::: RECORDS FOR THIS EXERCISE

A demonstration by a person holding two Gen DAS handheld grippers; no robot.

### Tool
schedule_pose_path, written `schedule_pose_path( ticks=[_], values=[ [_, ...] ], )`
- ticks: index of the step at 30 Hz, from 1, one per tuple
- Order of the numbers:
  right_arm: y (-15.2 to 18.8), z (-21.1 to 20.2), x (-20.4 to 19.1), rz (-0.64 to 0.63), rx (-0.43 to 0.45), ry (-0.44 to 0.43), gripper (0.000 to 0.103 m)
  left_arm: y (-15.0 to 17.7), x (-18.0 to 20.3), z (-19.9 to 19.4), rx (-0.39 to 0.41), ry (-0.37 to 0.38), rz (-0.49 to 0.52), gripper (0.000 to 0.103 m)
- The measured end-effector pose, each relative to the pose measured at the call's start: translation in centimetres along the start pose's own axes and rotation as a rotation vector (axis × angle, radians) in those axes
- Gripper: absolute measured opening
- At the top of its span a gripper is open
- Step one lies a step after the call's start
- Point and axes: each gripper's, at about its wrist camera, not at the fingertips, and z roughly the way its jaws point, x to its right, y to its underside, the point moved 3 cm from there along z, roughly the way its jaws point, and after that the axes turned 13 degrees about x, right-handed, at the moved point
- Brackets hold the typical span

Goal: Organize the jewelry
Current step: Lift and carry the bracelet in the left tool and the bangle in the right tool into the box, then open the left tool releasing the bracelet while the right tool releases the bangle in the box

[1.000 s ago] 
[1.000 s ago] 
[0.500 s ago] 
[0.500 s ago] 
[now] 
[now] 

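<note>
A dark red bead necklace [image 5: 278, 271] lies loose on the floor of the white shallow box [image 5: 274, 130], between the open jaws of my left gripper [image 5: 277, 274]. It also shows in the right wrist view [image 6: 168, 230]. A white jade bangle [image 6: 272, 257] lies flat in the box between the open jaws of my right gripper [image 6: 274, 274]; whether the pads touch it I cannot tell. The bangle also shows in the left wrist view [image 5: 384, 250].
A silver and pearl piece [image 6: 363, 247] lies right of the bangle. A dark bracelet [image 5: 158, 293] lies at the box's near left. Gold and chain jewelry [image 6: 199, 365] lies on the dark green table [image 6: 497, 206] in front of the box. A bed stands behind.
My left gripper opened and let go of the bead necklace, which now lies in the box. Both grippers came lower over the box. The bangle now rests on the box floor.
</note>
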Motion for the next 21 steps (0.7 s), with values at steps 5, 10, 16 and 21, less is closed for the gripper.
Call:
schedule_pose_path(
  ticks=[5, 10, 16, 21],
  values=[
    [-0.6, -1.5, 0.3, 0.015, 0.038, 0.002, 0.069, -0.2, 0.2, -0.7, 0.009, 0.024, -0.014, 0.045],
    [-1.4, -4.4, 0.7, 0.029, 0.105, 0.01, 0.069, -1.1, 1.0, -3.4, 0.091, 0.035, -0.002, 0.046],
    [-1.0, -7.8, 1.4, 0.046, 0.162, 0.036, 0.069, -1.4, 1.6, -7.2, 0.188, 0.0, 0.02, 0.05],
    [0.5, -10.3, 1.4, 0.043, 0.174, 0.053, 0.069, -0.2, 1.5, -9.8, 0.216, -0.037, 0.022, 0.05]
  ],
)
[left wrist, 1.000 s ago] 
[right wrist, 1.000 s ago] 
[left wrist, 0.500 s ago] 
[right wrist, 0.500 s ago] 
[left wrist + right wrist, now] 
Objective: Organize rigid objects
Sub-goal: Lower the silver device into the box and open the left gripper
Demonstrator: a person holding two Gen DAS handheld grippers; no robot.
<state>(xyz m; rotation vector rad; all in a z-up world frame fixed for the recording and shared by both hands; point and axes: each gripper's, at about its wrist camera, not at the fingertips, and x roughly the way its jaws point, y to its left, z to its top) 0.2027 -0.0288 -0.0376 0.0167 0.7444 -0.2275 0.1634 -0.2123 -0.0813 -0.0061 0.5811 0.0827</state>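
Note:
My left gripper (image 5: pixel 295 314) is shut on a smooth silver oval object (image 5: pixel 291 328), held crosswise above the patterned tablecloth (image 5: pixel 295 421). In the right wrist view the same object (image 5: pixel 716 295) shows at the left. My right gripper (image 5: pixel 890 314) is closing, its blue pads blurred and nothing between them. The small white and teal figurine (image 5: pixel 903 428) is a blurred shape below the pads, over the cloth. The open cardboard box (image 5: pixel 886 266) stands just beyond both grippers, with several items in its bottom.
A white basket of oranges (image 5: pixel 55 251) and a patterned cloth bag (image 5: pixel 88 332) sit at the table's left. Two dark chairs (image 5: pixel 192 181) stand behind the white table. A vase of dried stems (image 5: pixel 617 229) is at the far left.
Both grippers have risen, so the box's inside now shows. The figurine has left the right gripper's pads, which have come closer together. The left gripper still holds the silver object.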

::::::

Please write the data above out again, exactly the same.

A demonstration by a person holding two Gen DAS handheld grippers; no robot.

### Tool
schedule_pose_path, written `schedule_pose_path( ticks=[_], values=[ [_, ...] ], )`
- ticks: index of the step at 30 Hz, from 1, one per tuple
- Order of the numbers:
  right_arm: y (-15.2 to 18.8), z (-21.1 to 20.2), x (-20.4 to 19.1), rz (-0.64 to 0.63), rx (-0.43 to 0.45), ry (-0.44 to 0.43), gripper (0.000 to 0.103 m)
  left_arm: y (-15.0 to 17.7), x (-18.0 to 20.3), z (-19.9 to 19.4), rx (-0.39 to 0.41), ry (-0.37 to 0.38), rz (-0.49 to 0.52), gripper (0.000 to 0.103 m)
- The measured end-effector pose, each relative to the pose measured at the call's start: translation in centimetres along the start pose's own axes and rotation as a rotation vector (axis × angle, radians) in those axes
- Gripper: absolute measured opening
- At the top of its span a gripper is open
- Step one lies a step after the call's start
- Point and axes: each gripper's, at about its wrist camera, not at the fingertips, and z roughly the way its jaws point, x to its right, y to its underside, the point moved 3 cm from there along z, roughly the way its jaws point, and after that the axes turned 13 degrees about x, right-handed, at the moved point
- Brackets hold the typical span

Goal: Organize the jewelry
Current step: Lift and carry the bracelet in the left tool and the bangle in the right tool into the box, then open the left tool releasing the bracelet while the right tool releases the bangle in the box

[1.000 s ago] 
[1.000 s ago] 
[0.500 s ago] 
[0.500 s ago] 
[now] 
[now] 

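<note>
A dark red bead necklace [image 5: 278, 271] lies loose on the floor of the white shallow box [image 5: 274, 130], between the open jaws of my left gripper [image 5: 277, 274]. It also shows in the right wrist view [image 6: 168, 230]. A white jade bangle [image 6: 272, 257] lies flat in the box between the open jaws of my right gripper [image 6: 274, 274]; whether the pads touch it I cannot tell. The bangle also shows in the left wrist view [image 5: 384, 250].
A silver and pearl piece [image 6: 363, 247] lies right of the bangle. A dark bracelet [image 5: 158, 293] lies at the box's near left. Gold and chain jewelry [image 6: 199, 365] lies on the dark green table [image 6: 497, 206] in front of the box. A bed stands behind.
My left gripper opened and let go of the bead necklace, which now lies in the box. Both grippers came lower over the box. The bangle now rests on the box floor.
</note>
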Motion for the next 21 steps (0.7 s), with values at steps 5, 10, 16 and 21, less is closed for the gripper.
Call:
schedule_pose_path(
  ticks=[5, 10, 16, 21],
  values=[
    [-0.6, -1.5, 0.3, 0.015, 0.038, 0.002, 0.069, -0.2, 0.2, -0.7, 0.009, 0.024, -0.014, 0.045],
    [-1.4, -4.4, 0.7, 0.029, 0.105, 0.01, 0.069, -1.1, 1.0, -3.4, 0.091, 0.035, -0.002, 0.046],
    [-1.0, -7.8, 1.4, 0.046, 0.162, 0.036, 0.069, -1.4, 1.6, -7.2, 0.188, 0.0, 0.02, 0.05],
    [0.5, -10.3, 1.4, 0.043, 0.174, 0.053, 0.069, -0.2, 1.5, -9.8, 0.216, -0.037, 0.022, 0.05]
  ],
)
[left wrist, 1.000 s ago] 
[right wrist, 1.000 s ago] 
[left wrist, 0.500 s ago] 
[right wrist, 0.500 s ago] 
[left wrist + right wrist, now] 
Objective: Organize rigid objects
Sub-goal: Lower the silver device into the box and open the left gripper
Demonstrator: a person holding two Gen DAS handheld grippers; no robot.
<state>(xyz m; rotation vector rad; all in a z-up world frame fixed for the recording and shared by both hands; point and axes: each gripper's, at about its wrist camera, not at the fingertips, and x roughly the way its jaws point, y to its left, z to its top) 0.2027 -0.0288 -0.0376 0.0167 0.7444 -0.2275 0.1634 -0.2123 -0.0813 -0.0061 0.5811 0.0827</state>
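Note:
My left gripper (image 5: pixel 295 314) is shut on a smooth silver oval object (image 5: pixel 291 328), held crosswise above the patterned tablecloth (image 5: pixel 295 421). In the right wrist view the same object (image 5: pixel 716 295) shows at the left. My right gripper (image 5: pixel 890 314) is closing, its blue pads blurred and nothing between them. The small white and teal figurine (image 5: pixel 903 428) is a blurred shape below the pads, over the cloth. The open cardboard box (image 5: pixel 886 266) stands just beyond both grippers, with several items in its bottom.
A white basket of oranges (image 5: pixel 55 251) and a patterned cloth bag (image 5: pixel 88 332) sit at the table's left. Two dark chairs (image 5: pixel 192 181) stand behind the white table. A vase of dried stems (image 5: pixel 617 229) is at the far left.
Both grippers have risen, so the box's inside now shows. The figurine has left the right gripper's pads, which have come closer together. The left gripper still holds the silver object.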

As written, the answer is complete.